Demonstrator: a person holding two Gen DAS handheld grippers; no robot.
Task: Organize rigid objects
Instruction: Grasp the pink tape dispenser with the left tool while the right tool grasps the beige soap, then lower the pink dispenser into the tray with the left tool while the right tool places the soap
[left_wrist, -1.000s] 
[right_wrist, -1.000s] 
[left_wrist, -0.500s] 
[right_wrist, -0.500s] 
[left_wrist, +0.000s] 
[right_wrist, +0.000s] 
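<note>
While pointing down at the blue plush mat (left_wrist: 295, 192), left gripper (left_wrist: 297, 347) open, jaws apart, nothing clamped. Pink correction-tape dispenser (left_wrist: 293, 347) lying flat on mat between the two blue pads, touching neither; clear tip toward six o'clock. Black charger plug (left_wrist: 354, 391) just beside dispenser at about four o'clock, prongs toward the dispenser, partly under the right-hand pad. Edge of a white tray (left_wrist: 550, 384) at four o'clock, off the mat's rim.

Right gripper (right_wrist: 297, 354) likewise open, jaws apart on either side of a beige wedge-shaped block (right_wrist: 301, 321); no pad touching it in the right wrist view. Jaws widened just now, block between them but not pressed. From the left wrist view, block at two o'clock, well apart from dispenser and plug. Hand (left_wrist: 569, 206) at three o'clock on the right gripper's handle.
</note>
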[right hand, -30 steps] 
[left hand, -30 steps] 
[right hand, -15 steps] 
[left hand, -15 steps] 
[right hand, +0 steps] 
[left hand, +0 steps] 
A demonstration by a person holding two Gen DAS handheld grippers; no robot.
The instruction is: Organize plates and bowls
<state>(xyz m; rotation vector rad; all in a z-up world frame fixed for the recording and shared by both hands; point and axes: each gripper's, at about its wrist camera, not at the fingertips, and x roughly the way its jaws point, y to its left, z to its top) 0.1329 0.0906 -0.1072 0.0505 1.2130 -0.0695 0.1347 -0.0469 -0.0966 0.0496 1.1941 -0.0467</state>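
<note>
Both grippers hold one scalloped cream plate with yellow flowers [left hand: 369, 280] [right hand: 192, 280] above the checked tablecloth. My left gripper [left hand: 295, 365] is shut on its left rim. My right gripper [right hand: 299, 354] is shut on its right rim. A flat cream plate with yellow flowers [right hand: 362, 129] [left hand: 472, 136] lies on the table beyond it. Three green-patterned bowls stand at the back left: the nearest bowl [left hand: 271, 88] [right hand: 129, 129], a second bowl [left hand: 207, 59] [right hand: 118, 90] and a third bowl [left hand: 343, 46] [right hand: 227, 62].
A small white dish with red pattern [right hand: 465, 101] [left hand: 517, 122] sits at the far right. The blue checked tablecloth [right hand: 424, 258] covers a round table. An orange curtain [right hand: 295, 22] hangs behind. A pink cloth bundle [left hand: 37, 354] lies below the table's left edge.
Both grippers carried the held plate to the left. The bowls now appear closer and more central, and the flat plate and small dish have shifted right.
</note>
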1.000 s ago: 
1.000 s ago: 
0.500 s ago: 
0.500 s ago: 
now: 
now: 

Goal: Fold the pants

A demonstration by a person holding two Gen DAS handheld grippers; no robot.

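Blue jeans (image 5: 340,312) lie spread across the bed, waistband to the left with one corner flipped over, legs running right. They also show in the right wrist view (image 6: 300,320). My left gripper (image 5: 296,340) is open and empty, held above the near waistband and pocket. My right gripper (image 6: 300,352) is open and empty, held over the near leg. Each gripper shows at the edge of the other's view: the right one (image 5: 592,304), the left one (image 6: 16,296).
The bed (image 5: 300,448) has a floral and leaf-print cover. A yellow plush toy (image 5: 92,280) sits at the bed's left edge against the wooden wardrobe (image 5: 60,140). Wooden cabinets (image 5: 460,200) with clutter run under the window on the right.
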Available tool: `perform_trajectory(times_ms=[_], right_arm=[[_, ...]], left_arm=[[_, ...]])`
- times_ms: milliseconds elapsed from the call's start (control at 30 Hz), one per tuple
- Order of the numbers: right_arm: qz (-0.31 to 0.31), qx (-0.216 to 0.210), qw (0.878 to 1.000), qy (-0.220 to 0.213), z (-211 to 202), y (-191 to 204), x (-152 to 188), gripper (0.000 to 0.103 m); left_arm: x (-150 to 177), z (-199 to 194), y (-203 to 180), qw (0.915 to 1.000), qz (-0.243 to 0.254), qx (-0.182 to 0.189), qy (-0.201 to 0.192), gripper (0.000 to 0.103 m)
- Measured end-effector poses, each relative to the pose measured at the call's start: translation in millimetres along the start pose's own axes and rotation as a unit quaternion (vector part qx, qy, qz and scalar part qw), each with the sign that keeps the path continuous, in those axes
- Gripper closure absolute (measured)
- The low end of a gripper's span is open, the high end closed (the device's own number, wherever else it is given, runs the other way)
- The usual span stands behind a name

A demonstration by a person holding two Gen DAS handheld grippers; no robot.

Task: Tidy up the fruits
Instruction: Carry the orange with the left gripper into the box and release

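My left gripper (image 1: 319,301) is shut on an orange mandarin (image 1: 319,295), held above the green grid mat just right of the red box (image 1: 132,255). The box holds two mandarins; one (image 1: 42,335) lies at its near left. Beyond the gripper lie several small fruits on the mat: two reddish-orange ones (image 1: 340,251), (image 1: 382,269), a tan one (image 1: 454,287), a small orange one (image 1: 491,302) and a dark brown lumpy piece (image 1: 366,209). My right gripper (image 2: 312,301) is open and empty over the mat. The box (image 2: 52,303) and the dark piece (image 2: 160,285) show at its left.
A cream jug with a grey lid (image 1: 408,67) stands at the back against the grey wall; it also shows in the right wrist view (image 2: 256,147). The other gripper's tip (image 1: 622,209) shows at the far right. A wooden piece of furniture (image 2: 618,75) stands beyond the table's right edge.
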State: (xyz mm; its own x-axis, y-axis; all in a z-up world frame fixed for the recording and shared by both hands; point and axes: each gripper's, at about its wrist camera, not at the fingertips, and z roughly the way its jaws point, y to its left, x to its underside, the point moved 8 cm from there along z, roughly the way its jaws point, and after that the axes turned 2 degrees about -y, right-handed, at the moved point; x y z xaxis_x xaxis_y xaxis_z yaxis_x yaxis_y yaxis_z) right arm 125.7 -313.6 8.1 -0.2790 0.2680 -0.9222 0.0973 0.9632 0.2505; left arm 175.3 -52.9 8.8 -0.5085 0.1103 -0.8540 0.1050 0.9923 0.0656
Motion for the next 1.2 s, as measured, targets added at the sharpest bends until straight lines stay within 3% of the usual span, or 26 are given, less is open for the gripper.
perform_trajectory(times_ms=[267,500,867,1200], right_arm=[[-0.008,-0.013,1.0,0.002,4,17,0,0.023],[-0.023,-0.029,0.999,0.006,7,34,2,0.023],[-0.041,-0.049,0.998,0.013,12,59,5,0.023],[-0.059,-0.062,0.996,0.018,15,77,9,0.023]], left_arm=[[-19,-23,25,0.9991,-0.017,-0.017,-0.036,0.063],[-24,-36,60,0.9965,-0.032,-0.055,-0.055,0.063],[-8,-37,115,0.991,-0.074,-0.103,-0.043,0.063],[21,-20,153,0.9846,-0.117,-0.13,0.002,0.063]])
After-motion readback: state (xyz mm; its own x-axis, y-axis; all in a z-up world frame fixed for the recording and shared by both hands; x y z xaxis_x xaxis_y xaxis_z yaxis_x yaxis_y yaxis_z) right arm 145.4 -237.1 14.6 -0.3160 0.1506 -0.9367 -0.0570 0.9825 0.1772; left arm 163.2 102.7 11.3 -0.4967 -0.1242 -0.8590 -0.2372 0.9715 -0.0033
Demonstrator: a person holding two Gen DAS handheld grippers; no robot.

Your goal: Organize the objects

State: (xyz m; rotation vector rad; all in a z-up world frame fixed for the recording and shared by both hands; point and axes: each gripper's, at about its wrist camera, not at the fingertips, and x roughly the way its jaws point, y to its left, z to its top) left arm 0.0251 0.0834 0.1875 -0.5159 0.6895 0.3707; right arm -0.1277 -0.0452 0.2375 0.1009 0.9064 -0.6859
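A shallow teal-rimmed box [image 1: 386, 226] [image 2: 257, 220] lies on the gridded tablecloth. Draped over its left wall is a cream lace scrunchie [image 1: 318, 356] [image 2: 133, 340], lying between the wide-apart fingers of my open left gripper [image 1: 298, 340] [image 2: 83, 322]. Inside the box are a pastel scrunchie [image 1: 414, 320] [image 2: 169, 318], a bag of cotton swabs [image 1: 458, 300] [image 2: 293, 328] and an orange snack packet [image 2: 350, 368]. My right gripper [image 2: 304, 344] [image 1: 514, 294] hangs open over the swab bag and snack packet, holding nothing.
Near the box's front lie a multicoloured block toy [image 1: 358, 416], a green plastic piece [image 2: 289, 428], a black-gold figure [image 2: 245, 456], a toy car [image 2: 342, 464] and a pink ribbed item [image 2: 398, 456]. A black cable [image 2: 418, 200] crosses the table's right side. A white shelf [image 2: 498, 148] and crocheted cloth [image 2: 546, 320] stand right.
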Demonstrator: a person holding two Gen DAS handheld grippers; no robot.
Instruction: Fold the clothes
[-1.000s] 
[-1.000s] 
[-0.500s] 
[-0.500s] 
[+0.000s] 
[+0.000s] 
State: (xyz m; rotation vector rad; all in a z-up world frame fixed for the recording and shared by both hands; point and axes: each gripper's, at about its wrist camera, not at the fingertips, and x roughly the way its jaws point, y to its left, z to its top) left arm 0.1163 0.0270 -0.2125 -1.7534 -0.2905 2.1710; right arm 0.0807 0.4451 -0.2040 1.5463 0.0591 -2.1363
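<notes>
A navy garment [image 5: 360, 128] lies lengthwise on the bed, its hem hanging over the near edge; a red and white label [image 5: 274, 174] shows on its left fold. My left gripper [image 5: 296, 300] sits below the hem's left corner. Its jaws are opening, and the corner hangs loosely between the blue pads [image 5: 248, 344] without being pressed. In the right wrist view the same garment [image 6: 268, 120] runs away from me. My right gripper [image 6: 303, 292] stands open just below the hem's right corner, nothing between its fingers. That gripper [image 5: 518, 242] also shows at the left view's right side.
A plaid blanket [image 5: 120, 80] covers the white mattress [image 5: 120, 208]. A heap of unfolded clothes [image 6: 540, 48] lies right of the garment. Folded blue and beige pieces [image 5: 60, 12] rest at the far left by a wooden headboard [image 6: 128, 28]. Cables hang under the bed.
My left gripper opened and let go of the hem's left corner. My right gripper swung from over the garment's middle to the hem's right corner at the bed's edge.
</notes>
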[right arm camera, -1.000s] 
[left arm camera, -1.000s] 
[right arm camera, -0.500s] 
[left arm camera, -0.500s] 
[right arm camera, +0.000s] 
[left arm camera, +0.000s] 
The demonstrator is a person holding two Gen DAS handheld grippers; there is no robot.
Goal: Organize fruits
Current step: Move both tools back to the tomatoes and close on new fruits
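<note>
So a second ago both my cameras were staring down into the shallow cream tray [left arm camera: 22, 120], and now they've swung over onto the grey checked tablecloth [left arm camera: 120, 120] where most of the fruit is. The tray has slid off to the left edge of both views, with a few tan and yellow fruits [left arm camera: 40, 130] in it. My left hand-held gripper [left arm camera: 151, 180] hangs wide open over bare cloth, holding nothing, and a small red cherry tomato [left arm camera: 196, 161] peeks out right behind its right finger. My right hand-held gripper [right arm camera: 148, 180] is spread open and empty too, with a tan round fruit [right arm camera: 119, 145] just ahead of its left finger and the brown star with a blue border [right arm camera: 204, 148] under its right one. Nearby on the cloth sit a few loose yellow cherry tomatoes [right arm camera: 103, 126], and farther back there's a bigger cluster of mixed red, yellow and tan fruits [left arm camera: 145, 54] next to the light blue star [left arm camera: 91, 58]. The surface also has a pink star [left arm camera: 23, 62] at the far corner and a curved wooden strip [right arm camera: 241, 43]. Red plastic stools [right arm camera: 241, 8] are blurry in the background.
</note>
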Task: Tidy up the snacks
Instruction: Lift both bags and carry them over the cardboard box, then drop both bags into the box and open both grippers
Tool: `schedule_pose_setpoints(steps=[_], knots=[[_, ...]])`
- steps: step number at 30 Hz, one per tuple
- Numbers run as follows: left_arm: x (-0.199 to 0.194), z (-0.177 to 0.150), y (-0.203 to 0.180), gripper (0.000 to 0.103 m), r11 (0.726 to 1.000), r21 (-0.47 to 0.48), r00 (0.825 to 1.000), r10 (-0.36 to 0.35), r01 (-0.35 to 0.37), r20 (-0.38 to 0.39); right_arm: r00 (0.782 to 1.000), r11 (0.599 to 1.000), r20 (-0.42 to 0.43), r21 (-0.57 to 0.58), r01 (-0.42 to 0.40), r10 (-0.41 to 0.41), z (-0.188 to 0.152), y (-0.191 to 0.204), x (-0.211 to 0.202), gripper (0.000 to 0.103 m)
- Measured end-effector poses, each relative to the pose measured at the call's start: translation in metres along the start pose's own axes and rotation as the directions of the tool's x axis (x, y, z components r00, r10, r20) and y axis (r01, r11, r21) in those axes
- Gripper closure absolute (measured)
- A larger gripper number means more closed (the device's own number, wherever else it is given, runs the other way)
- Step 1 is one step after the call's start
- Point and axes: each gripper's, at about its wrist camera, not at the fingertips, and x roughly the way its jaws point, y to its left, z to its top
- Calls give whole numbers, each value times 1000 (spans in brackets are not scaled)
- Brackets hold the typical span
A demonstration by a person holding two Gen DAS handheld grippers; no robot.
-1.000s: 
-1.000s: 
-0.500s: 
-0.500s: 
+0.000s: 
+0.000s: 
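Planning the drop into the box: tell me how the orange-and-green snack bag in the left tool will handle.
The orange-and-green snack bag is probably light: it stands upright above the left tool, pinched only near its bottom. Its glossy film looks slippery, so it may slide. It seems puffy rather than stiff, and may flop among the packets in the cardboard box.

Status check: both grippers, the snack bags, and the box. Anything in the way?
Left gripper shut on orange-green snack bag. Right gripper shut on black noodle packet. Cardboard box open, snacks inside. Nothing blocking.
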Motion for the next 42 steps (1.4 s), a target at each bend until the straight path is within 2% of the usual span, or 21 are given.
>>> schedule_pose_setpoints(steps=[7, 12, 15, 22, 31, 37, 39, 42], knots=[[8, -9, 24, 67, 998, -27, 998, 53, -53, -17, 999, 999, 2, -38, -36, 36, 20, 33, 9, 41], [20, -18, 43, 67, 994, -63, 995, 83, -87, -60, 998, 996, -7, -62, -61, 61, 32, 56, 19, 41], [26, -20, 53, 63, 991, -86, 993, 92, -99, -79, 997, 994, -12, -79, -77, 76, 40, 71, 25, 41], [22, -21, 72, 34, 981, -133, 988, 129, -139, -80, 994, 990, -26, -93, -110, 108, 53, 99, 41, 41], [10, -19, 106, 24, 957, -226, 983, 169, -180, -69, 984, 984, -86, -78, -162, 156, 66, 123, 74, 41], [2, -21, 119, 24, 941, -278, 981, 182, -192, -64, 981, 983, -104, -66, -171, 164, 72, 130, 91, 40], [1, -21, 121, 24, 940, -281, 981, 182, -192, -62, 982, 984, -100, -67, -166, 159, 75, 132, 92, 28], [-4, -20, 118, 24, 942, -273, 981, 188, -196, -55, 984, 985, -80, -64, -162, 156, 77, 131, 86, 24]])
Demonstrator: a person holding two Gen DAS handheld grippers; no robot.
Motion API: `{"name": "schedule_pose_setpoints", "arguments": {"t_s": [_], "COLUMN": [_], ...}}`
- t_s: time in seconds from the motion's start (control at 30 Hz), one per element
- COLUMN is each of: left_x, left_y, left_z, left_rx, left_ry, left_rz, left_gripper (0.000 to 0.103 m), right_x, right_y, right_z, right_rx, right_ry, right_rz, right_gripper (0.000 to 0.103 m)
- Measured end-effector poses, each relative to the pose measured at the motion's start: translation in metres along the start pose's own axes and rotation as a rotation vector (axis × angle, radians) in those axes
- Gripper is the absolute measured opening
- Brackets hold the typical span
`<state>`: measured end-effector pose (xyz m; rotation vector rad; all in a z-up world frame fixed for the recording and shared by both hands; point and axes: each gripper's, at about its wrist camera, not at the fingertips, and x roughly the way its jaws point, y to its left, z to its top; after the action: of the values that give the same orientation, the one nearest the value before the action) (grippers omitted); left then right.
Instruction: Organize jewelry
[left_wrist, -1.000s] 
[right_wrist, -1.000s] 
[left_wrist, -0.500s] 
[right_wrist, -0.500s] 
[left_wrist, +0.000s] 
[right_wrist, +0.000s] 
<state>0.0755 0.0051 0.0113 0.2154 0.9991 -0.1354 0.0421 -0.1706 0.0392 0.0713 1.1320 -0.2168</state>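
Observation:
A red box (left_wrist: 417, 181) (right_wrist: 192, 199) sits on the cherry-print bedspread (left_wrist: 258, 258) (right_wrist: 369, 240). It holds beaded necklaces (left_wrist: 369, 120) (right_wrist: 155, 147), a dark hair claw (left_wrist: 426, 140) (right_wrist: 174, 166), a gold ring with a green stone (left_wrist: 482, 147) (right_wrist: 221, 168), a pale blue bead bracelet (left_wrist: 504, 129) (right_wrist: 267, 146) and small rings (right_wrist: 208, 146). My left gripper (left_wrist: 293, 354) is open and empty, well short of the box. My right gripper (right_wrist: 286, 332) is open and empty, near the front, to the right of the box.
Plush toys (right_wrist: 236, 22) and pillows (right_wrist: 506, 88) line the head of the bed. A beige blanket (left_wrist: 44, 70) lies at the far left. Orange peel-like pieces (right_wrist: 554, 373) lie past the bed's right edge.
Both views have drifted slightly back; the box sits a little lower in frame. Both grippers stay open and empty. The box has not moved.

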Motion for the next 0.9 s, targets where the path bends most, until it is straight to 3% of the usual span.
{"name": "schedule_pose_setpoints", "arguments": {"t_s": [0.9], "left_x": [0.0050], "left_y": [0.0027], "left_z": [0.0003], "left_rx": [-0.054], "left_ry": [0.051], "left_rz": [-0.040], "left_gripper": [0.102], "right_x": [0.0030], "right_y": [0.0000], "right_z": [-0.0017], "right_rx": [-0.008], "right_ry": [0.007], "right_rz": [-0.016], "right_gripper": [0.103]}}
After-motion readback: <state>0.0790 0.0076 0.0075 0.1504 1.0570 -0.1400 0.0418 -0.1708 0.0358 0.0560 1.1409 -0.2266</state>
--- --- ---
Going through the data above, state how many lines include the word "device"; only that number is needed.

2